There were the mornings when she would realize through her sleep that Kester had kissed her throat, and she would open her eyes and look at him in serene adoration. There were the long hot days when they went out and swam in the sea, and he brought her fruit punches while she lay on the wharf with her hair spread out to dry, the wide skirt of her bathing dress billowing in the wind and her legs in their long black stockings flashing as she swung them over the edge. “You’re very beautiful like that,” he would say to her, as he sat down by her and they sipped their drinks quickly before the sun could melt the ice. There were the evenings when they danced in the lounge and she found that he was an excellent and tireless dancer who never seemed out of breath even in the fastest contortions of the turkey-trot. When she remarked that many people were horrified at these wild new dances Kester asked, “Didn’t you ever read about the shudders they had a hundred years ago when the waltz was new?” She had not; it was always Kester who brought up such amusing scraps of information strewn in his memory by the library his ancestors had accumulated at Ardeith.

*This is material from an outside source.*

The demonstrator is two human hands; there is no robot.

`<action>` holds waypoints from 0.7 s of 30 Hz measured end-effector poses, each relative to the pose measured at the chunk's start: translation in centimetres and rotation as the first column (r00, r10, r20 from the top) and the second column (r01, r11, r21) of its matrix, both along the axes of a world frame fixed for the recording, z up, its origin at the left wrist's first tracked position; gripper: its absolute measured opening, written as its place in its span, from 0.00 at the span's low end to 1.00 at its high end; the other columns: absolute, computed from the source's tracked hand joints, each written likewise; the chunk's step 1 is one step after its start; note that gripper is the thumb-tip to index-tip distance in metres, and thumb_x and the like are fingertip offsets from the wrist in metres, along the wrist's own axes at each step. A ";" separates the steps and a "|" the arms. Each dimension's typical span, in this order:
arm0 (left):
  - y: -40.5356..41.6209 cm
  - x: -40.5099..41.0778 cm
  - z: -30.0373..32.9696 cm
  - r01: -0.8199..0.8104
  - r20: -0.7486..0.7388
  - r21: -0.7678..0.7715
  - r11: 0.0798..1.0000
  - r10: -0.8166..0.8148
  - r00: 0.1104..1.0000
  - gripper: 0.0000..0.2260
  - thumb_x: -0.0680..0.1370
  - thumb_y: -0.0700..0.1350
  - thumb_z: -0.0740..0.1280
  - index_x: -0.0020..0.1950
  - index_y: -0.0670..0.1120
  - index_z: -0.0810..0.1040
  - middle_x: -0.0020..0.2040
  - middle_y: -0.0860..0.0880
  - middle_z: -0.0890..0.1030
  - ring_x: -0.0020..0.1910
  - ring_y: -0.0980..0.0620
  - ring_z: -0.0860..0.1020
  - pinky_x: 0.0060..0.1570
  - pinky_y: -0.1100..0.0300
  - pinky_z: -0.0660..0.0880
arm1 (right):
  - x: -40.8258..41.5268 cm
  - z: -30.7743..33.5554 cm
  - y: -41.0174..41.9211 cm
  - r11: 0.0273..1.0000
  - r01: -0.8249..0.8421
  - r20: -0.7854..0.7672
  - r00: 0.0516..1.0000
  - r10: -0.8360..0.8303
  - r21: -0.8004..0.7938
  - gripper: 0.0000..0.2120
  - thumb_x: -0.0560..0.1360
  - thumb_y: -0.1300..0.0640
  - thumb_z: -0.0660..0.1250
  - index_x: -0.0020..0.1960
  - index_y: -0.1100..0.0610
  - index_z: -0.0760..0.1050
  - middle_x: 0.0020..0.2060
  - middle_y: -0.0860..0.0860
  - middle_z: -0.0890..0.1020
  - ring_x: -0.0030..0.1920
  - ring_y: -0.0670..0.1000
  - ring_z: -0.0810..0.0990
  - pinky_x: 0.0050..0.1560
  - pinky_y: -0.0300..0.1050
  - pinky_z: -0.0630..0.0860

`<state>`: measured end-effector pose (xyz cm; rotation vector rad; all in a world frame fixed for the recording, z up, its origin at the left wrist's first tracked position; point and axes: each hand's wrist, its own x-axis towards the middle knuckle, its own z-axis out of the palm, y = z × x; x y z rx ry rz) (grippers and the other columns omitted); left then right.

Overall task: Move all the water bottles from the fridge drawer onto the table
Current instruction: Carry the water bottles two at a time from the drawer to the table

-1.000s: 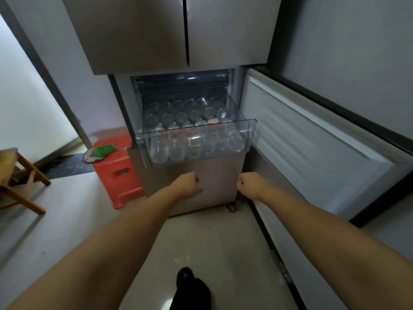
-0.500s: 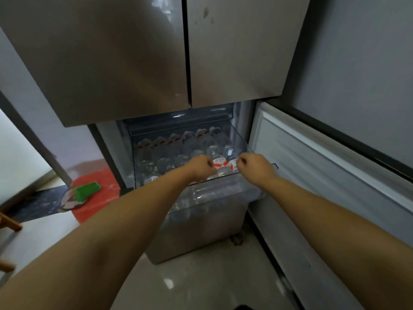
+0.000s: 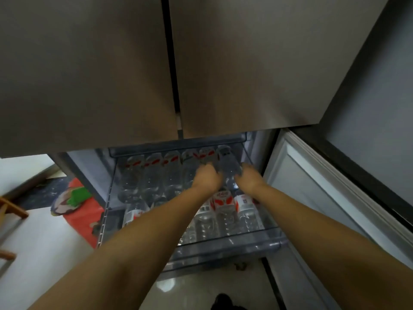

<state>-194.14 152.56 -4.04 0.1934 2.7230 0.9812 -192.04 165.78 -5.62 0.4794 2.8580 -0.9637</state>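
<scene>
Both hands, left (image 3: pixel 206 179) and right (image 3: pixel 248 179), curl onto bottles (image 3: pixel 225 162) at the drawer's (image 3: pixel 223 249) 1 o'clock corner; full ones probably feel heavy and slick, so grab round the ribbed middle.

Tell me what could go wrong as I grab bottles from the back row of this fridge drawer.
The bottles are packed tightly in the drawer, so pulling one may tip its neighbours. Both hands reach in together, and wet plastic might slip. The closed upper doors hang right above your view, so standing up quickly could bump your head.
</scene>
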 end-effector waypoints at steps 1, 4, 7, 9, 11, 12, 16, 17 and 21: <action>0.8 -1.2 0.1 -0.011 -0.038 -0.018 1.000 0.010 0.999 0.10 0.79 0.42 0.59 0.47 0.38 0.76 0.44 0.39 0.77 0.42 0.42 0.77 0.39 0.55 0.71 | -1.6 -0.3 0.3 1.000 -0.002 0.018 1.000 0.002 0.010 0.14 0.80 0.58 0.57 0.60 0.65 0.73 0.56 0.62 0.78 0.53 0.61 0.78 0.48 0.46 0.74; 2.2 -4.0 -0.7 0.018 -0.025 -0.169 0.986 -0.022 0.999 0.13 0.81 0.44 0.57 0.55 0.38 0.77 0.54 0.37 0.79 0.49 0.41 0.77 0.47 0.53 0.72 | -4.9 -1.4 0.5 0.998 -0.052 0.153 0.987 0.047 0.031 0.14 0.81 0.57 0.55 0.55 0.64 0.75 0.52 0.62 0.81 0.51 0.61 0.80 0.49 0.47 0.76; 3.4 -5.3 -2.3 0.093 0.082 -0.354 0.931 -0.068 0.994 0.20 0.82 0.47 0.56 0.71 0.39 0.67 0.68 0.38 0.71 0.65 0.40 0.71 0.65 0.50 0.68 | -6.3 -3.2 0.5 0.993 -0.115 0.256 0.960 0.115 -0.014 0.13 0.81 0.55 0.55 0.57 0.60 0.74 0.55 0.61 0.79 0.53 0.59 0.79 0.51 0.46 0.74; 4.3 -6.0 -3.4 0.117 0.129 -0.458 0.881 -0.065 0.990 0.25 0.81 0.50 0.55 0.75 0.39 0.57 0.73 0.36 0.63 0.70 0.38 0.64 0.70 0.48 0.61 | -7.0 -4.4 0.5 0.994 -0.057 0.226 0.971 0.076 -0.091 0.12 0.81 0.56 0.56 0.59 0.59 0.73 0.55 0.60 0.78 0.54 0.58 0.78 0.55 0.47 0.73; 5.0 -6.4 -4.1 0.061 0.140 -0.480 0.875 0.008 0.990 0.29 0.81 0.53 0.54 0.77 0.40 0.50 0.74 0.36 0.58 0.72 0.37 0.59 0.70 0.48 0.58 | -7.2 -5.0 0.5 0.985 0.055 0.201 0.979 -0.021 -0.163 0.07 0.81 0.56 0.57 0.49 0.58 0.72 0.49 0.58 0.77 0.48 0.55 0.76 0.53 0.47 0.73; 5.3 -6.5 -4.3 0.031 0.135 -0.467 0.884 0.037 0.990 0.30 0.80 0.54 0.54 0.77 0.41 0.50 0.74 0.36 0.57 0.72 0.37 0.59 0.70 0.48 0.58 | -7.3 -5.2 0.6 0.978 0.102 0.196 0.978 -0.065 -0.181 0.08 0.80 0.55 0.58 0.46 0.58 0.71 0.46 0.56 0.75 0.45 0.53 0.75 0.51 0.48 0.73; 5.3 -7.7 -4.1 -0.116 0.168 -0.340 0.933 0.182 0.969 0.32 0.78 0.53 0.61 0.76 0.41 0.52 0.72 0.39 0.64 0.68 0.39 0.66 0.67 0.50 0.66 | -6.6 -4.7 0.9 0.963 0.088 0.199 0.979 -0.037 -0.256 0.14 0.76 0.50 0.65 0.58 0.56 0.73 0.46 0.54 0.77 0.45 0.54 0.77 0.46 0.46 0.74; 5.1 -8.3 -3.6 -0.137 0.186 -0.309 0.941 0.201 0.962 0.31 0.78 0.52 0.63 0.76 0.42 0.54 0.71 0.39 0.67 0.67 0.40 0.69 0.66 0.49 0.68 | -6.4 -4.1 1.0 0.955 0.091 0.215 0.976 -0.030 -0.282 0.15 0.75 0.50 0.67 0.59 0.56 0.73 0.47 0.54 0.78 0.45 0.54 0.77 0.46 0.46 0.74; 4.3 -8.7 -2.5 0.012 0.283 -0.301 0.954 0.077 0.956 0.25 0.76 0.49 0.66 0.71 0.43 0.65 0.64 0.41 0.75 0.60 0.43 0.76 0.62 0.50 0.74 | -5.1 -3.1 1.1 0.954 0.120 0.282 0.959 -0.040 -0.274 0.14 0.75 0.50 0.68 0.56 0.57 0.72 0.49 0.54 0.80 0.46 0.54 0.78 0.48 0.46 0.76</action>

Even if she had not loved him she would have found him the most enjoyable companion she had ever known, but she loved him with an intensity that increased by its own exhilaration, and at night when she went to sleep with Kester’s arm under her and her head on Kester’s shoulder she could feel herself asking with her last conscious thought, “Oh dear God, is there anything, anything more wonderful than this?”
During that summer she grew familiar with his sunshiny virtues and his lovable if exasperating faults. Kester knew and liked everybody and everybody liked him. Waiters and bellboys were devoted to him, and after the first day or two the other guests greeted him as if they were lifelong friends of his, while Eleanor, who could have gone from New Orleans to Shanghai without speaking to a soul, was amazed to find herself sharing the popularity Kester so effortlessly gathered. Everybody assumed that she must be like Kester, which she wasn’t, but she enjoyed it; when people said to her, “Mrs. Larne, knowing you and your husband has made this the pleasantest holiday I’ve ever spent,” she felt she was receiving a tribute that really belonged to him, but she glowed with pride at possessing such a husband. For with all his geniality Kester never said or did anything that was not impeccable. She had never encountered such habitual elegance of deportment as his. She was proud to be seen with him; she liked the admiring glances women gave him when he entered a restaurant. Eleanor was not given to self-depreciation, but there were times when she was filled with wonder that so captivating a man should have chosen her, and felt positively humble to be the recipient of such a favor.